Below is a listing. Write out exactly its lines between the one holding "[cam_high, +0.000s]" and the one holding "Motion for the", inclusive.
^^^^^^^^^^^^^^^^
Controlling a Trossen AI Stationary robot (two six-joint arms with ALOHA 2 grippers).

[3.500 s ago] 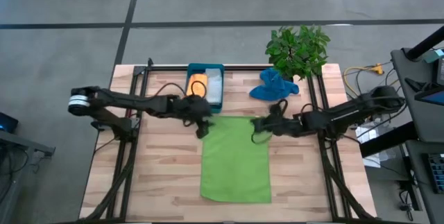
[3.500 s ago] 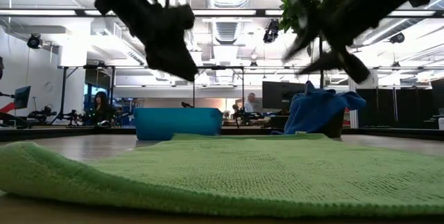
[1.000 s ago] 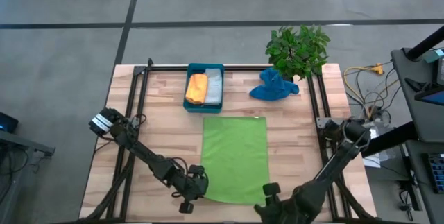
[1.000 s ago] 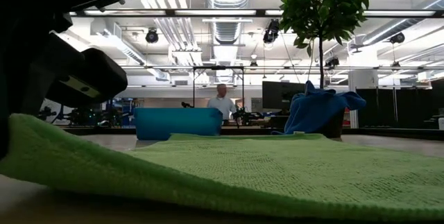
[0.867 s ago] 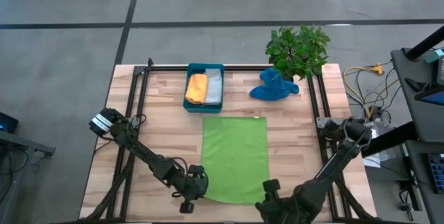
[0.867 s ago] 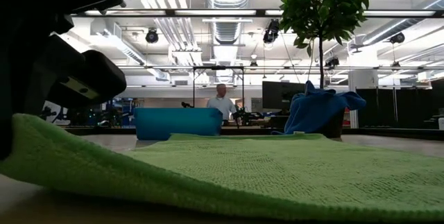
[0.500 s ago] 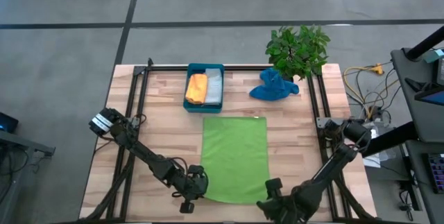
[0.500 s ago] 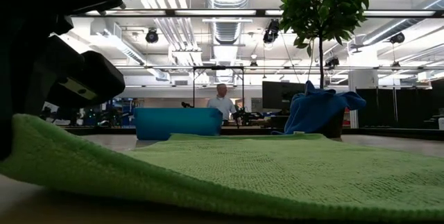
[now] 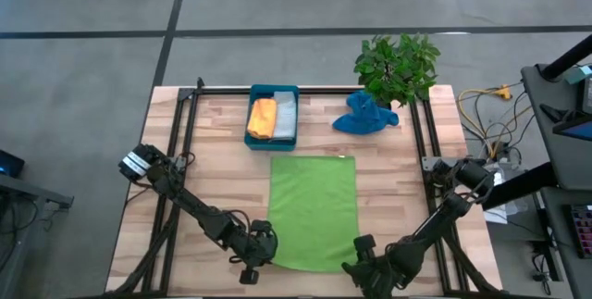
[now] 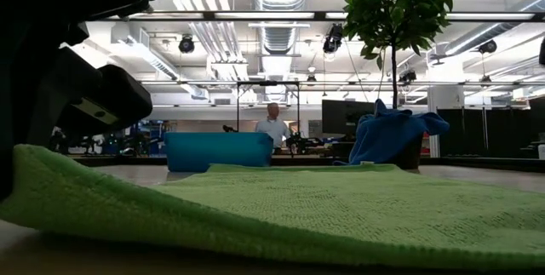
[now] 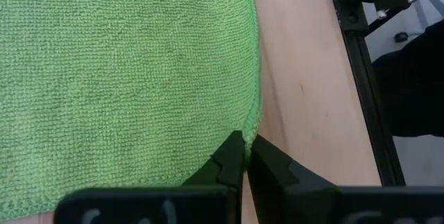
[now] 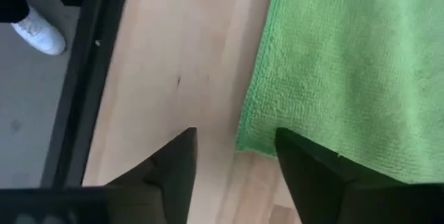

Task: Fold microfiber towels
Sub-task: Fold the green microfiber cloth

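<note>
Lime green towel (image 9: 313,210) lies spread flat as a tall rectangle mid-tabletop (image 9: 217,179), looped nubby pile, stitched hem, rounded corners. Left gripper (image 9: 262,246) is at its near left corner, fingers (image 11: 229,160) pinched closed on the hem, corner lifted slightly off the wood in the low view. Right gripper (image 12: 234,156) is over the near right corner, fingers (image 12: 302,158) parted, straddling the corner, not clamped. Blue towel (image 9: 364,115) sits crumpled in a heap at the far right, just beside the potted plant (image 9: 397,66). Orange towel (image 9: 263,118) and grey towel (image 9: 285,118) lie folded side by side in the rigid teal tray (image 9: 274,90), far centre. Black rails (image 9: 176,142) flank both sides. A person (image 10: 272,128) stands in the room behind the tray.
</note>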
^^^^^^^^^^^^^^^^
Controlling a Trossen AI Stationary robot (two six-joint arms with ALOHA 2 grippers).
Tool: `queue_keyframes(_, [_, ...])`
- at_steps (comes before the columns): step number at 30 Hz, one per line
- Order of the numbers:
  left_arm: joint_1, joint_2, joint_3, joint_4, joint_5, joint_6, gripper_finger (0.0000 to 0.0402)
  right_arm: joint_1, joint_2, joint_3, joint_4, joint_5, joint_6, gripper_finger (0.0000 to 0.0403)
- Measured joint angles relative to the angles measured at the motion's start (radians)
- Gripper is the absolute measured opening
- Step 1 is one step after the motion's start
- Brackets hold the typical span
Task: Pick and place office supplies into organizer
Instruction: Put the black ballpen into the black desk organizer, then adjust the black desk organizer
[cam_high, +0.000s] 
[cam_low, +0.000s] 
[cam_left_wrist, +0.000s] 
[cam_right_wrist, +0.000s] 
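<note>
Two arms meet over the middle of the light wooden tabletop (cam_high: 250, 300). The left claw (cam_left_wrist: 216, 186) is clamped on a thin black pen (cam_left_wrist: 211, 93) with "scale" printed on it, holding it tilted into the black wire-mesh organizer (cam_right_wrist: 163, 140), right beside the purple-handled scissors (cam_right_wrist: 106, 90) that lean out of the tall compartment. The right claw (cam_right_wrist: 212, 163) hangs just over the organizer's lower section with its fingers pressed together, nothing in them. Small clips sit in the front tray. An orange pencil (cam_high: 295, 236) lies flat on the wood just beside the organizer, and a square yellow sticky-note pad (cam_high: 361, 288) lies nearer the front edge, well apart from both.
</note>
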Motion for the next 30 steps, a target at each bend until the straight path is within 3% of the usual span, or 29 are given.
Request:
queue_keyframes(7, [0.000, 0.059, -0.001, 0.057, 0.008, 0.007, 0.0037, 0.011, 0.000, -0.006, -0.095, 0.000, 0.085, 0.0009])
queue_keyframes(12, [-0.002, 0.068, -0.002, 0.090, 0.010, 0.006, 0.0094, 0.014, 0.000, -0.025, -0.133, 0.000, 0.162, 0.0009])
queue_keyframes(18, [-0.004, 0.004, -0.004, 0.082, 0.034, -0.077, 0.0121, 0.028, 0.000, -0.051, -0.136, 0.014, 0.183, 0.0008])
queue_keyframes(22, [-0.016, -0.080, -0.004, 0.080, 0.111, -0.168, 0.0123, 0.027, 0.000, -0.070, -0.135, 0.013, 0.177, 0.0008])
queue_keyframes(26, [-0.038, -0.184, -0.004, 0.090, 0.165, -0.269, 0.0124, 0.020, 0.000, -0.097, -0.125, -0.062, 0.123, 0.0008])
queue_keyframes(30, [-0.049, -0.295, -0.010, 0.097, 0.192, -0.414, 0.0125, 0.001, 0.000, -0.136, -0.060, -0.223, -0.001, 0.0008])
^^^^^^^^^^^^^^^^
__Problem solution__:
[cam_high, +0.000s] 
[cam_low, +0.000s] 
[cam_left_wrist, +0.000s] 
[cam_right_wrist, +0.000s] 
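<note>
Two arms meet over the middle of the light wooden tabletop (cam_high: 250, 300). The left claw (cam_left_wrist: 216, 186) is clamped on a thin black pen (cam_left_wrist: 211, 93) with "scale" printed on it, holding it tilted into the black wire-mesh organizer (cam_right_wrist: 163, 140), right beside the purple-handled scissors (cam_right_wrist: 106, 90) that lean out of the tall compartment. The right claw (cam_right_wrist: 212, 163) hangs just over the organizer's lower section with its fingers pressed together, nothing in them. Small clips sit in the front tray. An orange pencil (cam_high: 295, 236) lies flat on the wood just beside the organizer, and a square yellow sticky-note pad (cam_high: 361, 288) lies nearer the front edge, well apart from both.
</note>
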Motion for the next 30 steps, a target at each bend until the straight path is within 3% of the usual span, or 29 are given.

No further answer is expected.